» Records for the task
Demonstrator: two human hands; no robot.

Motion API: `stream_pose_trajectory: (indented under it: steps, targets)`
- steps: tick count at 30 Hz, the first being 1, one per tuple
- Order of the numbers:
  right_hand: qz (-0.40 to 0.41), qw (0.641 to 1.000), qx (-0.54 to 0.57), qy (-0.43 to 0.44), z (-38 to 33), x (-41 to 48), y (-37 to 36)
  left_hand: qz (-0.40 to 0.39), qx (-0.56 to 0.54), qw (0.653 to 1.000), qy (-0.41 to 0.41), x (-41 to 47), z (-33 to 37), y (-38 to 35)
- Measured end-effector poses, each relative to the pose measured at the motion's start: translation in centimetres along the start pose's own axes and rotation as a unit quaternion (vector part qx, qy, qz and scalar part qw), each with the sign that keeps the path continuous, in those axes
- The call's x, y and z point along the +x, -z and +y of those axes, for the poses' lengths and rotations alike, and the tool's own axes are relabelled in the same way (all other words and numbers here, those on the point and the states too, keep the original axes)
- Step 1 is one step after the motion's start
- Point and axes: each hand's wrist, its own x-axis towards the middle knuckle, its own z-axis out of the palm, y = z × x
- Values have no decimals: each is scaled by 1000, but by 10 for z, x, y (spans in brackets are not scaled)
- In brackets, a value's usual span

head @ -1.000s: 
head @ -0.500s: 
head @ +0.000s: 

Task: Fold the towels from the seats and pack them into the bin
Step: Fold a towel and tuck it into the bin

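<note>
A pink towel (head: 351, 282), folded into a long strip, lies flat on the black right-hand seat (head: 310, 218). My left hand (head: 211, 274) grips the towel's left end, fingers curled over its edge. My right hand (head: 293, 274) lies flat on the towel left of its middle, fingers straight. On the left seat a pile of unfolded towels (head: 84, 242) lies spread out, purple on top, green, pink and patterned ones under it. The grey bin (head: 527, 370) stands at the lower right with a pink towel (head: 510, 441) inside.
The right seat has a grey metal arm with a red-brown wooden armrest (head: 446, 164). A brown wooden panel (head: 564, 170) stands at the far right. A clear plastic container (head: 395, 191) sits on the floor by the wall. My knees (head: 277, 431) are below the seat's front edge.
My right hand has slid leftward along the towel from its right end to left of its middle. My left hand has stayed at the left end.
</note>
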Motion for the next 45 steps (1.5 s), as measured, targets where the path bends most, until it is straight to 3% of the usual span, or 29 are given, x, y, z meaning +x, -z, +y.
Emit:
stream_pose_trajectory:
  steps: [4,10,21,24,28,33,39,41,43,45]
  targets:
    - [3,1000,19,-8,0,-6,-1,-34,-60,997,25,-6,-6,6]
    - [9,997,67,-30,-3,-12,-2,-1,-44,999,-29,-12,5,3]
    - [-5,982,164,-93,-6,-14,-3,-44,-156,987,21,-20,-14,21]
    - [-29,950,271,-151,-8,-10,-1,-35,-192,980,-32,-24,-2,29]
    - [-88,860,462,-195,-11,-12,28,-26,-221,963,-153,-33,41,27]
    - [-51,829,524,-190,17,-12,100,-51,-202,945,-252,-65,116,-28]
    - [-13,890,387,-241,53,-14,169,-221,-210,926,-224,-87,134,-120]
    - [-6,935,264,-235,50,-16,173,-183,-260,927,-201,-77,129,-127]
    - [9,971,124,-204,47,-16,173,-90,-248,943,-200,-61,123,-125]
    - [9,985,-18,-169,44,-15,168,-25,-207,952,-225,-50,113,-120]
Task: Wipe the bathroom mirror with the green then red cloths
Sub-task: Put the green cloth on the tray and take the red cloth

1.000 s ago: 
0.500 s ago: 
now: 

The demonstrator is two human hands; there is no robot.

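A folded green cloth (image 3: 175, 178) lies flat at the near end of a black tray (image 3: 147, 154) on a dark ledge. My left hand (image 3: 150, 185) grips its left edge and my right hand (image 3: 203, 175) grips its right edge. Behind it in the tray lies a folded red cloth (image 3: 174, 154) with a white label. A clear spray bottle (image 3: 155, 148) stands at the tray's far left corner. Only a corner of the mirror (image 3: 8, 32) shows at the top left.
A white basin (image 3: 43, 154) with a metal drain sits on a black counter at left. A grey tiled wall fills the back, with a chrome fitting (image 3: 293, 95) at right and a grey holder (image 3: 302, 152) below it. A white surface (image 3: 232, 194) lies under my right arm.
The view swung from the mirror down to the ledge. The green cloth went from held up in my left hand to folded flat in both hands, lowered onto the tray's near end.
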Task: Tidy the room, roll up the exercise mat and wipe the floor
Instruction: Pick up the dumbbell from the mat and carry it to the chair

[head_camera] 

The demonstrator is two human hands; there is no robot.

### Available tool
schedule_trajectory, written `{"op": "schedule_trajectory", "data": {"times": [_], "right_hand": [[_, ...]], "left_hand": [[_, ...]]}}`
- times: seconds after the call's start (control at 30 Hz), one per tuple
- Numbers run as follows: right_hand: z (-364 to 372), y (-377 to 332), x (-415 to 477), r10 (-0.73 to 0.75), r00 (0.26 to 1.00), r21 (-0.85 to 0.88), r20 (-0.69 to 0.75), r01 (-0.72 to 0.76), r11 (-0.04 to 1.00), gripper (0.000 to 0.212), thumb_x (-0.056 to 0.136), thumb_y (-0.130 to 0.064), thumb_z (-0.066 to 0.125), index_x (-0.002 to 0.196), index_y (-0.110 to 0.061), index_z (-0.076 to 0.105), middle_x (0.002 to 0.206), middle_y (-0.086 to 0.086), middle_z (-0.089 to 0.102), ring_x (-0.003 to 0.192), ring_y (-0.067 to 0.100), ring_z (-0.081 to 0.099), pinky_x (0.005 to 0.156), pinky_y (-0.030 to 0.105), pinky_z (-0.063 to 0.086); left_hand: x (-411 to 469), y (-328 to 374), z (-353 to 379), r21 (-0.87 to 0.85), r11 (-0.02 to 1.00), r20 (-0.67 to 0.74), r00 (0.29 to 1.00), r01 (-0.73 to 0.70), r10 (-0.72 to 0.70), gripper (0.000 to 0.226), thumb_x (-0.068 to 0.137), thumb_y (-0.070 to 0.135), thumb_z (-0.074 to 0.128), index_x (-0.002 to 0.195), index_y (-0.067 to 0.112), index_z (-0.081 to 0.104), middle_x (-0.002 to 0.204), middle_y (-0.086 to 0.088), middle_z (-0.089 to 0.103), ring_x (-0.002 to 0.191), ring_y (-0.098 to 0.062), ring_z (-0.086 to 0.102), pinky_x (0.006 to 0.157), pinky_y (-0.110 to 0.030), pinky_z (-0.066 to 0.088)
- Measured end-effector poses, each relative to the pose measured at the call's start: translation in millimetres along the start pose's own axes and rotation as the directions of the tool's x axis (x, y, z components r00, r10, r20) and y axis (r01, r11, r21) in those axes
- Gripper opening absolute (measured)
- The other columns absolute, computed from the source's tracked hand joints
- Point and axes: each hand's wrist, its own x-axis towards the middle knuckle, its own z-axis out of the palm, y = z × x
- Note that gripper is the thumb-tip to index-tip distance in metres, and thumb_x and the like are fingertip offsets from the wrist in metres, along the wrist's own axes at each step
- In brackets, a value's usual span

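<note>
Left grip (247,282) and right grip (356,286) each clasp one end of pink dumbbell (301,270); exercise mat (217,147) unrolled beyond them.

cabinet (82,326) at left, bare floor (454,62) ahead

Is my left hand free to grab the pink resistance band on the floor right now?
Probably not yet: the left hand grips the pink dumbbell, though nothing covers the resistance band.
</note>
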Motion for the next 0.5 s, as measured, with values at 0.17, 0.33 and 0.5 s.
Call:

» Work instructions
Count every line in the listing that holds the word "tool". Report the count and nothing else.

» Your solution
3